ERROR: error reading/parsing XML: Input is not proper UTF-8, indicate encoding ! Bytes: 0xB1 0xB1 0xB1 0xEA

oetiker / rrdtool-1.x

RRDtool 1.x - Round Robin Database

http://www.rrdtool.org

GNU General Public License v2.0

1.02k stars 263 forks source link

ERROR: error reading/parsing XML: Input is not proper UTF-8, indicate encoding ! Bytes: 0xB1 0xB1 0xB1 0xEA #1173

Open k79e opened 2 years ago

k79e commented 2 years ago

Describe the bug A clear and concise description of what the bug is.

To Reproduce Steps to reproduce the behavior:

Use windows version to create a rrdfile write some data into it. Then dump and restore to a new created rrdfile. When restore the xml to rrd it show the error.
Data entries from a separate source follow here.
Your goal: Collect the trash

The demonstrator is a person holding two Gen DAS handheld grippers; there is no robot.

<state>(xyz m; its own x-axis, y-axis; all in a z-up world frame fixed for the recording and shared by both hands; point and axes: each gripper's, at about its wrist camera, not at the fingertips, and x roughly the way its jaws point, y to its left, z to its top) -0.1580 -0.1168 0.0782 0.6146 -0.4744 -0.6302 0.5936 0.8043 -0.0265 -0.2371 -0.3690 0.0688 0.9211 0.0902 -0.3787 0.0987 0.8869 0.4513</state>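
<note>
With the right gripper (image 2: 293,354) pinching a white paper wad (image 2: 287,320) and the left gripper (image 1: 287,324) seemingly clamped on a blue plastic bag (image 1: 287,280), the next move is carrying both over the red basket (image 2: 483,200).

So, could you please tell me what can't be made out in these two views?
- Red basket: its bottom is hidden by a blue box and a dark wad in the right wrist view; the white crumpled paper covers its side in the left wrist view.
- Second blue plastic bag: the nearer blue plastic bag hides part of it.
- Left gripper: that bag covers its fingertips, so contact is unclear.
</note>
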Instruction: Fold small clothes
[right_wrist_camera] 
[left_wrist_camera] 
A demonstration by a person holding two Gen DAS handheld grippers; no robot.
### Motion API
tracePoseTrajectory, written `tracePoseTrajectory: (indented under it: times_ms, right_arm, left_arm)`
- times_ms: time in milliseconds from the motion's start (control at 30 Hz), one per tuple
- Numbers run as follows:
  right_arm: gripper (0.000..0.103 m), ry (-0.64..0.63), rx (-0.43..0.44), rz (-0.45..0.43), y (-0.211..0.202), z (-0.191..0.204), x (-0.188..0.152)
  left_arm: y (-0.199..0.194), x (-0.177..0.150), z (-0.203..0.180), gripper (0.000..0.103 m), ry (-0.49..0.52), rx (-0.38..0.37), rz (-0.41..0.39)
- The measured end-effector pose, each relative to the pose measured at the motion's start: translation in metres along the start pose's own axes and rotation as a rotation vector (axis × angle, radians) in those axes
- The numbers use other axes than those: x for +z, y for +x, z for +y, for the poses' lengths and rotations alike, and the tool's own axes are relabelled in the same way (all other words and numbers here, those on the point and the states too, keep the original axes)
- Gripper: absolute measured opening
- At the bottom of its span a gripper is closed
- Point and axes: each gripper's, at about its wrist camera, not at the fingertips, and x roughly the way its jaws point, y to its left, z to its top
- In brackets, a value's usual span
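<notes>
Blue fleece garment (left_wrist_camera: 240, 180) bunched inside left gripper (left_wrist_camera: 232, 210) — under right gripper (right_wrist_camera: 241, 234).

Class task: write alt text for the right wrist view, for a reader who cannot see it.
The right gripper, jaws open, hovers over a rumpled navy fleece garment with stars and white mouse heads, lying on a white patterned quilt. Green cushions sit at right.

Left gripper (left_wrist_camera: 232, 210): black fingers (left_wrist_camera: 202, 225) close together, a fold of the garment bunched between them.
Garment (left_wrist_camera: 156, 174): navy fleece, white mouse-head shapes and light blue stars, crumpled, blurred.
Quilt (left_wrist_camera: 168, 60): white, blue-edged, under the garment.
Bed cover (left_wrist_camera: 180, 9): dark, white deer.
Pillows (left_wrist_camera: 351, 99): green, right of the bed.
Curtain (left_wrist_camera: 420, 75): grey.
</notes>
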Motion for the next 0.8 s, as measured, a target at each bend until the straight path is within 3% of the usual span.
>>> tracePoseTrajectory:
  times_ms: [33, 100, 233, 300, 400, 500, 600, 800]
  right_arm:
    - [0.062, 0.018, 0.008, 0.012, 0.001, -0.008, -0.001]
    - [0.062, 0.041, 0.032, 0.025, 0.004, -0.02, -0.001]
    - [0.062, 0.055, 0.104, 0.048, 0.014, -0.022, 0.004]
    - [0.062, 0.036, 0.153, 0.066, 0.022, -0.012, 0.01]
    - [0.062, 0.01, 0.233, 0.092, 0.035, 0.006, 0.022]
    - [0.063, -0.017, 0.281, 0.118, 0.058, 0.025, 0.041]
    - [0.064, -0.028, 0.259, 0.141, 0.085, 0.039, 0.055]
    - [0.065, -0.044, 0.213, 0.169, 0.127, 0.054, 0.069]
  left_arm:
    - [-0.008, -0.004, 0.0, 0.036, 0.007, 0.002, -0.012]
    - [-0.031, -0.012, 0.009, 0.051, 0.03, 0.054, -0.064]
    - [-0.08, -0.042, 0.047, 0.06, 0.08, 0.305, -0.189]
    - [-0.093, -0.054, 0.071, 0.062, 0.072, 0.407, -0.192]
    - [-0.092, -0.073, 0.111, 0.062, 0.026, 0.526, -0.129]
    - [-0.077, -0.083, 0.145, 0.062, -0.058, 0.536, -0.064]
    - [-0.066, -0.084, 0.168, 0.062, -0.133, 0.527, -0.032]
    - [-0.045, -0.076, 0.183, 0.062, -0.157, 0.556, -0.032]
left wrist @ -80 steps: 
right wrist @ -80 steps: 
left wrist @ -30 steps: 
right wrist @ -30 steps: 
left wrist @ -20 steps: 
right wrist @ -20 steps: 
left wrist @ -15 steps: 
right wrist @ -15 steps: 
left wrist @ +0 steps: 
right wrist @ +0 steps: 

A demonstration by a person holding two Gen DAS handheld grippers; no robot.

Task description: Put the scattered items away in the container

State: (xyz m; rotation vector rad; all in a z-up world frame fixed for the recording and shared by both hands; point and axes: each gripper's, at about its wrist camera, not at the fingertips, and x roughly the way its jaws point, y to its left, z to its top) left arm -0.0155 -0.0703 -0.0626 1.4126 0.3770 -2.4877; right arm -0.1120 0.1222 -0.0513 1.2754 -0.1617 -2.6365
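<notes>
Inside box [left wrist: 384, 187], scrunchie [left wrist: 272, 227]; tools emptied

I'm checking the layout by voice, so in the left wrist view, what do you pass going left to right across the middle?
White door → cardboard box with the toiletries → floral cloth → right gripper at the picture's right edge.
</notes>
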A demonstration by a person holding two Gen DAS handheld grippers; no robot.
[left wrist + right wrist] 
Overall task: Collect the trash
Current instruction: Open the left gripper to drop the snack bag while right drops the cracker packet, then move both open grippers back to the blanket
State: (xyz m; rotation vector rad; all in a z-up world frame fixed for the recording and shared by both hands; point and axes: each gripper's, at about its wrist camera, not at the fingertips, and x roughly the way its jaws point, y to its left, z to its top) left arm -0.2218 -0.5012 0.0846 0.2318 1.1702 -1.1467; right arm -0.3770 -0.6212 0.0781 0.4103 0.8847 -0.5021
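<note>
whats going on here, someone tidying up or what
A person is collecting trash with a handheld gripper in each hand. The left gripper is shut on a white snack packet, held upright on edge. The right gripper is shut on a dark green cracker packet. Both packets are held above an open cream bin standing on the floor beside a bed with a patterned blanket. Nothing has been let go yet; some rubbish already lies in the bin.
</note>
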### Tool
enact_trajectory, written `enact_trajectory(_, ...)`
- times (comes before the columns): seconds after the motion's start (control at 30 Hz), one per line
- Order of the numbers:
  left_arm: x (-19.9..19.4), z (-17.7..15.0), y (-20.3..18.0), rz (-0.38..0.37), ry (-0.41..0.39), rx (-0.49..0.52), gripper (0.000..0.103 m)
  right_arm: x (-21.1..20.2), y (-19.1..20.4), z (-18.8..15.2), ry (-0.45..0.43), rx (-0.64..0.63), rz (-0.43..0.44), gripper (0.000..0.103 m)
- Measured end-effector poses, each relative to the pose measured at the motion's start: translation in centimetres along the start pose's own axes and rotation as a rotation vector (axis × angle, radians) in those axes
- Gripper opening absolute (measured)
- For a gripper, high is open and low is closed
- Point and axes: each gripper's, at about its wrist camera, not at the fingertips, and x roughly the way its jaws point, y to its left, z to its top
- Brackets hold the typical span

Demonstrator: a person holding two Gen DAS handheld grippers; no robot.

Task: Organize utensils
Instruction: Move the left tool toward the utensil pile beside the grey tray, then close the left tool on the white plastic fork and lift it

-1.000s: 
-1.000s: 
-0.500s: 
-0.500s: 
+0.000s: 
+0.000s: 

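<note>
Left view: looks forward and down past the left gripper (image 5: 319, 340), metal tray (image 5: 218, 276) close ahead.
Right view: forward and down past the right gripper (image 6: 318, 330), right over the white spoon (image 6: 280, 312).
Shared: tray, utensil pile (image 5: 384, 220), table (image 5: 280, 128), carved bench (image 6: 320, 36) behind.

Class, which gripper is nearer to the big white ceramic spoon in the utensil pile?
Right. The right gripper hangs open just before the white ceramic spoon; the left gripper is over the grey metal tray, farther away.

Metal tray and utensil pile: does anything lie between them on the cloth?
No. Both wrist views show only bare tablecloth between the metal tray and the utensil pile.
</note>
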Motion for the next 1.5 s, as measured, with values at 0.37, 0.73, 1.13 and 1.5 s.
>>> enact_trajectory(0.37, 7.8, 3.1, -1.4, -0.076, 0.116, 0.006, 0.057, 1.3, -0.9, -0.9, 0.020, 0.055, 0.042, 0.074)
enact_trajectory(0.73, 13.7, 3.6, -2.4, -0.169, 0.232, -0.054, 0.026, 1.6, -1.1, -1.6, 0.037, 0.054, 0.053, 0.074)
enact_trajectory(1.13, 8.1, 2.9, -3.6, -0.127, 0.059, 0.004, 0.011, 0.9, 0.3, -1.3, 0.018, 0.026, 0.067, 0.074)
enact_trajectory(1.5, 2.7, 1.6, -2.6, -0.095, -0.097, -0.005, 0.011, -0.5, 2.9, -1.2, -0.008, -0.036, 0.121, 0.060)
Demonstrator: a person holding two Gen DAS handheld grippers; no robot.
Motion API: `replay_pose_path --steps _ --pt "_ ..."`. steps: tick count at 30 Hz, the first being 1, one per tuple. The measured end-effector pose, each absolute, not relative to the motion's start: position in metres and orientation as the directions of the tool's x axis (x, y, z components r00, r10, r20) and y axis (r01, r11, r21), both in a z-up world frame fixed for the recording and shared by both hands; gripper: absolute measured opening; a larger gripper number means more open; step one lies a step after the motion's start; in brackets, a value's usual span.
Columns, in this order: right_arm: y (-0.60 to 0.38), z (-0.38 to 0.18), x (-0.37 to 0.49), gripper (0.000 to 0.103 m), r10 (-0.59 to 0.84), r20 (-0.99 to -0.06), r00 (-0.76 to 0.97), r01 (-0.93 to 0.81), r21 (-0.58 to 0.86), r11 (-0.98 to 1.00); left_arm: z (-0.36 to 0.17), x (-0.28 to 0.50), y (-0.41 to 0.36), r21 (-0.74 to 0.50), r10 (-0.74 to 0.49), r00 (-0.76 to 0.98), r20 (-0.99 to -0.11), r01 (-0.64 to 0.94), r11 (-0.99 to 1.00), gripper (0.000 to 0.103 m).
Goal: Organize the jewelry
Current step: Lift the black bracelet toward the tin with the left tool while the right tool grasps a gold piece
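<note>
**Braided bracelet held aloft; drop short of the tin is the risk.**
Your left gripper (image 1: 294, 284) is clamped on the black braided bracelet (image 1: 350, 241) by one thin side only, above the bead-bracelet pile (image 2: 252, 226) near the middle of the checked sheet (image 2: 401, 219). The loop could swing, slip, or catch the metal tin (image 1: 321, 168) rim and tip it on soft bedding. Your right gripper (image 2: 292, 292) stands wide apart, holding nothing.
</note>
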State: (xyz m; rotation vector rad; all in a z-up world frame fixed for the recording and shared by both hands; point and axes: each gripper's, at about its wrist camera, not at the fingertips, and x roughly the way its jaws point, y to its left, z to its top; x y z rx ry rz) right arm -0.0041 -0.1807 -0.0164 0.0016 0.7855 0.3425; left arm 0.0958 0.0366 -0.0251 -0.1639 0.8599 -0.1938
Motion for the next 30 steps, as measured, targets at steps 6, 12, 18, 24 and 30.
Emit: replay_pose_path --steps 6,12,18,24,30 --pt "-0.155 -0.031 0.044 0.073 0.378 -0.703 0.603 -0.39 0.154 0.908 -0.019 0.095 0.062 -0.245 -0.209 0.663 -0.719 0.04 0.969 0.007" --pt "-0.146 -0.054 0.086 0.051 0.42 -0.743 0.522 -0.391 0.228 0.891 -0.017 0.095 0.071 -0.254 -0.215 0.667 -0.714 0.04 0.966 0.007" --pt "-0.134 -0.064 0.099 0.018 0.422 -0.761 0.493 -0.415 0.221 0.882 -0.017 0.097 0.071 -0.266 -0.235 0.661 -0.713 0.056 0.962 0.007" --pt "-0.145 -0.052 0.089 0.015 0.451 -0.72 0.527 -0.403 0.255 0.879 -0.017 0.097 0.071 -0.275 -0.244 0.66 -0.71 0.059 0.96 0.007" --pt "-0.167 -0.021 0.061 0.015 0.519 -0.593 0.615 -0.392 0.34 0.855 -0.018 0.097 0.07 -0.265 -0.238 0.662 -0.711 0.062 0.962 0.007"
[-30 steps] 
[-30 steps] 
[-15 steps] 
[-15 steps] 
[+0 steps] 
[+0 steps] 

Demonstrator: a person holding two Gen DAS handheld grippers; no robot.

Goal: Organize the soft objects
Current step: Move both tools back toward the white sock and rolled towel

... parser error : Input is not proper UTF-8, indicate encoding
!
Bytes: 0xB1 0xB1 0xB1 0xEA
        <lastupdate>1650275305</lastupdate> <!-- 2022-04-18 17:48:25  -->
                                                                       ^
ERROR: error reading/parsing XML: Input is not proper UTF-8, indicate encoding !
 Bytes: 0xB1 0xB1 0xB1 0xEA

Expected behavior A clear and concise description of what you expected to happen. It should work fine

Screenshots If applicable, add screenshots to help explain your problem.

Desktop (please complete the following information): Win7 x64

Additional context Add any other context about the problem here.

I updated error log properly

c72578 commented 2 years ago

@k79e Thanks for your report. Could you please post the following info:

Version of rrdtool, e.g. rrdtool-1.8.0-x64_vcpkg, rrdtool-1.8.0-bin-mingw64
Codepage used in Command Prompt or Powershell. Just enter chcp
Encoding of the xml file after dump. Open the xml file e.g. using Notepad++

k79e commented 2 years ago

I think I tried both vc and mingw version and it's same.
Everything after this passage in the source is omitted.